:: How to complete this task ::
Print nothing but the lines below starting at the line that holds "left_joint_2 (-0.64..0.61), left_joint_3" and ending at the line that holds "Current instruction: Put", including both, each exactly as written.

:: Exercise data ::
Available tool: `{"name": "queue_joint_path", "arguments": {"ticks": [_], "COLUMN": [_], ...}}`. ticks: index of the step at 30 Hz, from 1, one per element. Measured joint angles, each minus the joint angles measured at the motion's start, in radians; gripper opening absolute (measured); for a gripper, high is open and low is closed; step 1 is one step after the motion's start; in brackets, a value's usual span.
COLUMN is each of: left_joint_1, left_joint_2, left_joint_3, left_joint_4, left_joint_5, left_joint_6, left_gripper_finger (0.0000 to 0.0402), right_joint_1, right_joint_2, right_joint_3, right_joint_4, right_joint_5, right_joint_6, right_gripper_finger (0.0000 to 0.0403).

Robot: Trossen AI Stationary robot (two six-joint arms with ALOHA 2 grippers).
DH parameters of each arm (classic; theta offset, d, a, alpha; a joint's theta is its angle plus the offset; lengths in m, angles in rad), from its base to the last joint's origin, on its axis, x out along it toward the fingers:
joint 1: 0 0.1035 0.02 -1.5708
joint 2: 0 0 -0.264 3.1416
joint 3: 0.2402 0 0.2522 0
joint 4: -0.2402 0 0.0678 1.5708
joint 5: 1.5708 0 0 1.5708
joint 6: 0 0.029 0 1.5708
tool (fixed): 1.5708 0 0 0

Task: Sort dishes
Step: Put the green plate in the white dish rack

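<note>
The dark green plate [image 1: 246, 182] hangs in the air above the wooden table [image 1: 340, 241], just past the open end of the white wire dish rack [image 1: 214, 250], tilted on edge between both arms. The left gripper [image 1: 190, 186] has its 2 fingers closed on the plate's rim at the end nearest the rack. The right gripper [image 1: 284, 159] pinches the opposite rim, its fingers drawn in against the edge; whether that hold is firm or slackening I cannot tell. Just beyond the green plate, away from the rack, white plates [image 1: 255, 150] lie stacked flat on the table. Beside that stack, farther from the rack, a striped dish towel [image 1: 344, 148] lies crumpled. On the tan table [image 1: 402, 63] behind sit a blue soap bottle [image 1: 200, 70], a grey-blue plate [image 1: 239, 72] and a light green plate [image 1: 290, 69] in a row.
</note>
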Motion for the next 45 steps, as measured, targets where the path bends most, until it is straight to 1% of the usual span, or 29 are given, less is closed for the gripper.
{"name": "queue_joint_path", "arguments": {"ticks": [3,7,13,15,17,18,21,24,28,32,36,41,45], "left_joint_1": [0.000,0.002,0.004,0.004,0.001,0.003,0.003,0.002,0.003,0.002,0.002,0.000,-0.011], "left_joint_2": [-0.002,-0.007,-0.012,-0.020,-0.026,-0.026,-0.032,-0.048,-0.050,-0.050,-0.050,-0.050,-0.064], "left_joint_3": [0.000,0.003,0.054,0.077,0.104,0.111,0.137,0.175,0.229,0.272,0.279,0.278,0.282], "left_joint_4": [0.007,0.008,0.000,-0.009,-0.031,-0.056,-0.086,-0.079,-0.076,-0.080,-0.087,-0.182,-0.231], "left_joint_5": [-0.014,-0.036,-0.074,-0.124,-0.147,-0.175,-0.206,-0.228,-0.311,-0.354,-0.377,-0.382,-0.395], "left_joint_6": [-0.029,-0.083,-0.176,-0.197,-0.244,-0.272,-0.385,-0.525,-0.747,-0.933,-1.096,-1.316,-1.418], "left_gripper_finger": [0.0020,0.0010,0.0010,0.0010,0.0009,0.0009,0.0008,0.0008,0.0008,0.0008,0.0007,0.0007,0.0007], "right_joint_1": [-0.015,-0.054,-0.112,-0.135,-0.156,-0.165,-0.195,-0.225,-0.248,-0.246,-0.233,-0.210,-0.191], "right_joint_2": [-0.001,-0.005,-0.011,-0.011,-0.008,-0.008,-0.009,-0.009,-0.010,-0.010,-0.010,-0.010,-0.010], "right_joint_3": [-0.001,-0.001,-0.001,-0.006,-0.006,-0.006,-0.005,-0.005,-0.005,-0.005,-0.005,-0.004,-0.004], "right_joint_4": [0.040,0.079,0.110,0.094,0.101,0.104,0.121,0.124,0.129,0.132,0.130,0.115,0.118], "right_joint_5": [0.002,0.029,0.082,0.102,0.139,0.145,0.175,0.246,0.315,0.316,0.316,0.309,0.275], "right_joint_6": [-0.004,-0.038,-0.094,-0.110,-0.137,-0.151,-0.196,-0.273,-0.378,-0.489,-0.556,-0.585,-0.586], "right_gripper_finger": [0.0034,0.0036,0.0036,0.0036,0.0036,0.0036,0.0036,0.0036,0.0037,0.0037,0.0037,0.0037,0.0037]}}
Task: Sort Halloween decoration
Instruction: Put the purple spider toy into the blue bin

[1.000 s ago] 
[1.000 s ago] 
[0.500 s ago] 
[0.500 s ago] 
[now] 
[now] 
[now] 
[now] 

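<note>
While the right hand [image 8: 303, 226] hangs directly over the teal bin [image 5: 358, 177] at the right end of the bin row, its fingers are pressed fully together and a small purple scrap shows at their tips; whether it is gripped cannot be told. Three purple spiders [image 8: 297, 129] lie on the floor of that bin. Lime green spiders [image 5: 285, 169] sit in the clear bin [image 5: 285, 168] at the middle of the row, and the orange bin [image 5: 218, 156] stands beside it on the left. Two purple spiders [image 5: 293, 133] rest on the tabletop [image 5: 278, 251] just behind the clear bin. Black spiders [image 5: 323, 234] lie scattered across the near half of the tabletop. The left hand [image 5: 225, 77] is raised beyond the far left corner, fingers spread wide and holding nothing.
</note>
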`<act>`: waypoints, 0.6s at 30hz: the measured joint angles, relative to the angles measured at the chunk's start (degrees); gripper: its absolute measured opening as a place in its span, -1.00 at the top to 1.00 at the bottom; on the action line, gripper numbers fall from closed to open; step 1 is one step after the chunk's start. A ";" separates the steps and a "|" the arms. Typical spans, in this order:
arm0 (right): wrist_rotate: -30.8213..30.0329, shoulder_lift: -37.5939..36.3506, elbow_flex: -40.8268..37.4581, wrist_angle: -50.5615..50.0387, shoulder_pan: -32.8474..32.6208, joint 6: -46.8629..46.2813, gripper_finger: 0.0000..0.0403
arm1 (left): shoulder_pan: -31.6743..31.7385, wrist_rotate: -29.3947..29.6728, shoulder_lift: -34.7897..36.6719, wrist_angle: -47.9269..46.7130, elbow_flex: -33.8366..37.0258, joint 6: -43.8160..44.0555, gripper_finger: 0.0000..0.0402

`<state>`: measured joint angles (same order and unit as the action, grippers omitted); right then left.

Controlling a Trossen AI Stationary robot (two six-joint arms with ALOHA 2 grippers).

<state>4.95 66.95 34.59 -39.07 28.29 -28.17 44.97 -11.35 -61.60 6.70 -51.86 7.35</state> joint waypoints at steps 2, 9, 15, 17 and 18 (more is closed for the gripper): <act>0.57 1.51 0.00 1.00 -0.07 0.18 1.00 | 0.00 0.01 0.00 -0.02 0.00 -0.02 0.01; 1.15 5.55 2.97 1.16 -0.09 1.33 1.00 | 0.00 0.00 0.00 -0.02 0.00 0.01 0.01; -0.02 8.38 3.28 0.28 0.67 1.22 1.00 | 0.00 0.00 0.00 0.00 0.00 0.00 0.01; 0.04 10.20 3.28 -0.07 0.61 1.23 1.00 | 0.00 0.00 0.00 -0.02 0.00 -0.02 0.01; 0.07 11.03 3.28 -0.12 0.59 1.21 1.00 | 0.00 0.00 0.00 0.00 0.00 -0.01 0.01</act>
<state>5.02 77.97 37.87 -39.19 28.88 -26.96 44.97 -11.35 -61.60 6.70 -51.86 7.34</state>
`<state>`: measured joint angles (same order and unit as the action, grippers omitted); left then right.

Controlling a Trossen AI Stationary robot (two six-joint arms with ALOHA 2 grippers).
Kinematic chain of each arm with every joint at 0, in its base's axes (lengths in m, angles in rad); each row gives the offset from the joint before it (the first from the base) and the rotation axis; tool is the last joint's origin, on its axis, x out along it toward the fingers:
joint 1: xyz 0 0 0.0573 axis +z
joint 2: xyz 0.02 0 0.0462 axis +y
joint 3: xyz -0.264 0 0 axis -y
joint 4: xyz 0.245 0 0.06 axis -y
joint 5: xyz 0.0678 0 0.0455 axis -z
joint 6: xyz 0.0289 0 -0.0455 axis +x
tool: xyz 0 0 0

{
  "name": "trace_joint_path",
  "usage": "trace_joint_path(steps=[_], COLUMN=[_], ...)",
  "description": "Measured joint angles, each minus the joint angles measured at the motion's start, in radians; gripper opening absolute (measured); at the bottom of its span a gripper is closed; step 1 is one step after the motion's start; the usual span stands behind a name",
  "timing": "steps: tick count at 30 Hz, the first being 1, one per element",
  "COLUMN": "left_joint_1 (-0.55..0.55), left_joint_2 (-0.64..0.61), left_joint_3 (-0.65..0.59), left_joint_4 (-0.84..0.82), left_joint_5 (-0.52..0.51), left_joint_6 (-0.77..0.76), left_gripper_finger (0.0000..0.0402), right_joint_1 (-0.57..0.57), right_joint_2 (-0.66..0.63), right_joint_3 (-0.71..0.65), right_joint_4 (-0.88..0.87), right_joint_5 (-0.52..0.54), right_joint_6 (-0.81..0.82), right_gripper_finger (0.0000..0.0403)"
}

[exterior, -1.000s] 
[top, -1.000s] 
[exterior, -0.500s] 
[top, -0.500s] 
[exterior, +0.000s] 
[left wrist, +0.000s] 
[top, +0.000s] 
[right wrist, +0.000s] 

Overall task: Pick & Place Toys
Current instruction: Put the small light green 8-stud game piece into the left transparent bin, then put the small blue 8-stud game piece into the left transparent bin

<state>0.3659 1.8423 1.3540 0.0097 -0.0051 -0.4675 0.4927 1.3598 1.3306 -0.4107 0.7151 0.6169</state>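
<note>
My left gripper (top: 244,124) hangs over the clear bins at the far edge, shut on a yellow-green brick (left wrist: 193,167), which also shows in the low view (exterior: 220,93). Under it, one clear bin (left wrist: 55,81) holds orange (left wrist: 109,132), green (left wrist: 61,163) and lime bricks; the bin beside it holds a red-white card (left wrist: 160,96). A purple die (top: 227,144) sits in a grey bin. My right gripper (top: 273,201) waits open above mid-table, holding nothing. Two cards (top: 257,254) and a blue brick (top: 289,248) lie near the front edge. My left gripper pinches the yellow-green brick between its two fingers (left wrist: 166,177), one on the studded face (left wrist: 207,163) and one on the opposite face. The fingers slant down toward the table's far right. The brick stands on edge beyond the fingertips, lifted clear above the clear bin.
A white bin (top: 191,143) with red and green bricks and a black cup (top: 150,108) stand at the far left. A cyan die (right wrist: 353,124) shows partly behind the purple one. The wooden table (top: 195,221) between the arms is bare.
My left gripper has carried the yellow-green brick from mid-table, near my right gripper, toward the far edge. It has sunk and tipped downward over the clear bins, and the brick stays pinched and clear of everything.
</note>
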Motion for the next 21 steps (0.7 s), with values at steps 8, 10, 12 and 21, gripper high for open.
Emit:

:: Answer section ::
  "COLUMN": "left_joint_1 (-0.55..0.55), left_joint_2 (-0.64..0.61), left_joint_3 (-0.65..0.59), left_joint_4 (-0.84..0.82), left_joint_5 (-0.52..0.51), left_joint_6 (-0.77..0.76), left_gripper_finger (0.0000..0.0402), right_joint_1 (-0.57..0.57), right_joint_2 (-0.66..0.63), right_joint_3 (-0.71..0.65), right_joint_4 (-0.88..0.87), right_joint_5 (-0.52..0.54), right_joint_6 (-0.81..0.82), right_gripper_finger (0.0000..0.0403)"
}

[exterior, -1.000s] 
[top, -1.000s] 
[exterior, -0.500s] 
[top, -0.500s] 
[exterior, +0.000s] 
[left wrist, +0.000s] 
[top, +0.000s] 
[right wrist, +0.000s] 

Overall task: Pick & Place Toys
Current instruction: Put the small light green 8-stud game piece into the left transparent bin, then put the small blue 8-stud game piece into the left transparent bin

For this exercise, nothing more is required.